Notes from the breakout sessions
Planning
- Importance of developing of new leadership capabilities
- Shared understanding of reform and what success will look like
- Achieve quick wins while still having time for ongoing/iterative planning
- Need for overhaul of IT, information management and sharing infrastructure, so the system can talk to itself and establish good understanding through data
- Need to build adaptive leadership throughout the system
- Need to manage competing cultures: eg state level programs that might promote greater collaboration versus federal funding of greater competition.
Collaboration
- Importance of data collection, to inform representation for collaboration to ensure have all the right people around the table, based on where the need is and the data from the sector.

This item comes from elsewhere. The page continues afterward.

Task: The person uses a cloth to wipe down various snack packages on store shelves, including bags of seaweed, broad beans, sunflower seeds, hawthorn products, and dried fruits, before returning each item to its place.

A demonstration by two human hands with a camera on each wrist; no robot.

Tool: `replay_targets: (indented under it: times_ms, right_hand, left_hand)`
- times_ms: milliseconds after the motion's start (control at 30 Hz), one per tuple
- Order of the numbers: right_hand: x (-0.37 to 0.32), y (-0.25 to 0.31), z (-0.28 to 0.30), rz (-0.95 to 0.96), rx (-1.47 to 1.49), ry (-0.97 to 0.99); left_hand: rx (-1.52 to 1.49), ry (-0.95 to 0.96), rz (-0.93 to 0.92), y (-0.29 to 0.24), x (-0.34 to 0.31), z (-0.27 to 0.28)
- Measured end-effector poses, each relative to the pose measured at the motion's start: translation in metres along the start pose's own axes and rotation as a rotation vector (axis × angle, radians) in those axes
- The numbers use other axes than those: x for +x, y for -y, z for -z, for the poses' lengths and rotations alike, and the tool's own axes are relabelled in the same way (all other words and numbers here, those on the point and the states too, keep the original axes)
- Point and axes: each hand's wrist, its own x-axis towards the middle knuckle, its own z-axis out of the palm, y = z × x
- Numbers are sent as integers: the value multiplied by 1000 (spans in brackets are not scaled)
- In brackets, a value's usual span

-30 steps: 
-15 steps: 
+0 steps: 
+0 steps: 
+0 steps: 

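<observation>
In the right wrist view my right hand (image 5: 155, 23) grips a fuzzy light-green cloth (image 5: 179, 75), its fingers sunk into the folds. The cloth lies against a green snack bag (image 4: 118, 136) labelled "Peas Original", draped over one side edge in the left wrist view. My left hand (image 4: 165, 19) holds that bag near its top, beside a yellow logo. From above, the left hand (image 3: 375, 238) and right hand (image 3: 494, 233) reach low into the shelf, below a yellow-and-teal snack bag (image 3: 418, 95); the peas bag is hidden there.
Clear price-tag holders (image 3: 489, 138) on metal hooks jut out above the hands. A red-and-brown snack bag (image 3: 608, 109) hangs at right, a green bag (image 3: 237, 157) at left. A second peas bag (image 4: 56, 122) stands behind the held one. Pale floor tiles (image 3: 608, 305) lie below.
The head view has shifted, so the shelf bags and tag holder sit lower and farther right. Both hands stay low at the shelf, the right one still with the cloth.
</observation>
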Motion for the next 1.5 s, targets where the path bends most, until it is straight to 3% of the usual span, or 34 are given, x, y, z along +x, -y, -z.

- Need for sufficient time and planning to ensure authenticity of collaboration
- Finding the balance between “making sure that we hit the ground running, but putting the time in to ensure that that’s done effectively and authentically”.
- Addressing power dynamics whenever talking about collaboration between services and consumers
- Ensuring committees and working groups have clear goals and outcomes: “important to ensure motivation and engagement over the course of the reform process”
- Need to ensure compensation for lived experience is a priority.
Communication
- Mass/mainstream communication of public health issues is often very problematic, which was to be seen in many early COVID-19 communications in Australia. They should be as diverse as each community.
- There are many stories of communications done badly, but also some amazing examples that often come out of Indigenous health or a rural or regional town that “bucks the curve”.
- Importance of honesty, consistency, plain speaking: “keep the health speak and government speak to an absolute minimum, communicating in a way where people can easily absorb that information and make sense of it in their own lives”.
- Importance of two-way messaging, so people can ask questions, get answers and engage.
Capacity building
- Better data collection so organizations and regions can really use it well, to improve capacity building.
- Better resourcing for data collection activities, making sure that there’s an appropriate feedback loop so that “when we collect data, we give it out”, with proper analysis and response.
- Need to integrate different data systems, including across the public/ private divide, and across national, state, local areas.
- Better governance for organisations, including proper consumer feedback mechanisms, compassionate board culture, consumers and carers involved in all stages of decision including co design
- Need to develop metrics that are actually constructive, not just focused on compliance.